* [PROBLEM STATEMENT]:
The listing below contains a span that opens with the line containing "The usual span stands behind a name" and closes with the line containing "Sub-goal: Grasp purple". Return that span exactly.
........
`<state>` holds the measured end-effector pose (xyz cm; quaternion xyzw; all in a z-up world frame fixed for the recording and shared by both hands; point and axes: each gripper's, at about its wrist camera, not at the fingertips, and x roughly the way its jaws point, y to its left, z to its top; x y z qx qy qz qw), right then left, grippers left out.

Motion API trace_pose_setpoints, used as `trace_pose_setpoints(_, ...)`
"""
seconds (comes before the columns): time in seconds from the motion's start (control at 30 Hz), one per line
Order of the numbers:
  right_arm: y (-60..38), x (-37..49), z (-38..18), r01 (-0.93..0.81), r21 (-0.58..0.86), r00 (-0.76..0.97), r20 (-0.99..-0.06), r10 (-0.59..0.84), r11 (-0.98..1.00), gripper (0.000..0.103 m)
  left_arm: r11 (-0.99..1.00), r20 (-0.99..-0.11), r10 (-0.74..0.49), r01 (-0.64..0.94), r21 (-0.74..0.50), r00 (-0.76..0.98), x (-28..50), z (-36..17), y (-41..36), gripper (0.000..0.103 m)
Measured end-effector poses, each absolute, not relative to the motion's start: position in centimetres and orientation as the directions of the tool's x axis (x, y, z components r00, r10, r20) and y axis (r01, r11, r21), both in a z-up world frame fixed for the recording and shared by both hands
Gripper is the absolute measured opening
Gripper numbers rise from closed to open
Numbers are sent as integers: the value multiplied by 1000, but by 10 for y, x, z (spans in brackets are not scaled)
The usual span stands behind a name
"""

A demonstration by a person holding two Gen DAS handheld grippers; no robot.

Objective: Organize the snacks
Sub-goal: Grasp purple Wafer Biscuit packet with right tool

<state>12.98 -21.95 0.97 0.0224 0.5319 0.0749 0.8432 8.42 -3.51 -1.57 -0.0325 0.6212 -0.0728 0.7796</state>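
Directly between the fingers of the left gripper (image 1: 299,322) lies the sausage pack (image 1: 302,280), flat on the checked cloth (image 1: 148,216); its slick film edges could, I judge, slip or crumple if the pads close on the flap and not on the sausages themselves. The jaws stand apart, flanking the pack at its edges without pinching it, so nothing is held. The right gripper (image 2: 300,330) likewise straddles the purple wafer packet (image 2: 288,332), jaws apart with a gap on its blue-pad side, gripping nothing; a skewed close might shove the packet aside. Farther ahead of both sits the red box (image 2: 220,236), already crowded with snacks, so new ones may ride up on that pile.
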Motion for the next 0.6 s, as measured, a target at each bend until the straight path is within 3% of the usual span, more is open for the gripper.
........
* [REPLY TO THE TASK]:
The usual span stands behind a name
"""

A demonstration by a person holding two Gen DAS handheld grippers; no robot.

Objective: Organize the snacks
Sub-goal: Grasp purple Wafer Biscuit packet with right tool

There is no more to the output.